I am seeing these errors being reported in /var/log/asterisk/full:
ERROR[29058] tcptls.c: Unable to connect SIP socket to 192.168.2.21:62119: Connection timed out
ERROR[29088] tcptls.c: Unable to connect SIP socket to 192.168.0.10:49236: Connection timed out
The difficulty is that I am unable to find where these two IP addresses are used in the FreePBX configuration. We do not use any IP addresses from 192.168.0 or 192.168.2 anywhere on out LAN that I am aware of. Nonetheless the addresses are in the astdb.sqlite3 database:
I know that the IP addresses I seek are in /var/log/asterisk/full. That is what started the search.
What I am trying to discover is from where they originate in the system. These are not address blocks that we use or have ever used. So why is Asterisk trying to make a connection to them? Is there any other place where Asterisk stores state having to do with endpoints. This looks like a heartbeat but we never had any endpoints as those addresses.

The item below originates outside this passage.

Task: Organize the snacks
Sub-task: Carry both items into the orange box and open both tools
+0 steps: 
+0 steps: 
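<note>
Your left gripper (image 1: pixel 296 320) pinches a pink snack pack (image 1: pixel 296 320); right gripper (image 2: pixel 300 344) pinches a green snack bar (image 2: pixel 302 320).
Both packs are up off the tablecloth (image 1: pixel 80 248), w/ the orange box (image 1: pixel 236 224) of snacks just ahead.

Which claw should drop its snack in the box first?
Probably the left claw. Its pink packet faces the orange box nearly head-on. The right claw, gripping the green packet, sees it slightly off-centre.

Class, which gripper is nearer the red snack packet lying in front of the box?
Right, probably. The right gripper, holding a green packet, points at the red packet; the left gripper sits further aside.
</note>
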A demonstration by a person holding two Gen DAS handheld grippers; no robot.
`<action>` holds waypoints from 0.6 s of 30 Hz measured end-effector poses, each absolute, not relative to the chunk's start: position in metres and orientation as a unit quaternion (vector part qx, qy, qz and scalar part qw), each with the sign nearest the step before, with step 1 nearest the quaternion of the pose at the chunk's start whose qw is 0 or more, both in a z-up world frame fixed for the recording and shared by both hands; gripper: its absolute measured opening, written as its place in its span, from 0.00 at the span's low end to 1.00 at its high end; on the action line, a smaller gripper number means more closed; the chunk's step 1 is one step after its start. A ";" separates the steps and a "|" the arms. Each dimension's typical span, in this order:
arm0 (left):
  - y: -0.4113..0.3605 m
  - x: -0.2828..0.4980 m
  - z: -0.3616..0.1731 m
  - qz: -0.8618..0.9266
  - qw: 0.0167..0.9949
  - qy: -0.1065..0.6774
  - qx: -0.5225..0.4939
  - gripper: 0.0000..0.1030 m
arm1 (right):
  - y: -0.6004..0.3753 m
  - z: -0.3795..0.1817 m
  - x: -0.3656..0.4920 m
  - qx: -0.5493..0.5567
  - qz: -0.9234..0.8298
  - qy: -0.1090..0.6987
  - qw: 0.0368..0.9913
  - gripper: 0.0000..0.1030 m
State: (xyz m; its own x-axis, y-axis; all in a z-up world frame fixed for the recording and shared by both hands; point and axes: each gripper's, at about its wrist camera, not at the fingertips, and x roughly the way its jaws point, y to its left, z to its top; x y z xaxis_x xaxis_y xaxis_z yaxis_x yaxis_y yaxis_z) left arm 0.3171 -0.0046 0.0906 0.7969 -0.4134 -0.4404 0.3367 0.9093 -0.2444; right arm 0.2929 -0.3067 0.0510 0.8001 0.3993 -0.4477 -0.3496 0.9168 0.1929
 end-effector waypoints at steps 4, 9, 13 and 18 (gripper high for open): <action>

it will print the few lines around the event, turn on sip debugging for that ip if they happen more than once or twice, or sngrepthen filter for a few hours the headers will reveal the apparent sender
Thank for the suggestion. It never occurred to me that Asterisk was replying to a request using those addresses because they do not exist inside our firewall. But that is exactly what is happening.
I must make clear that we user separate users and devices instead of extensions. Each user has a local handset and a remote softphone device configured for their account.
192.168.2.21 is presumably the private LAN address of extension 90016. That is normal – the extension is not NAT aware and doesn’t need to be, because FreePBX will handle the NAT traversal. To do that properly, Rewrite Contact and Force rport for the extension must both be Yes.
I am looking at the device page and the user page in the FreePBX gui for one of the remote users involved and I cannot find anything refering to Rewite or rport.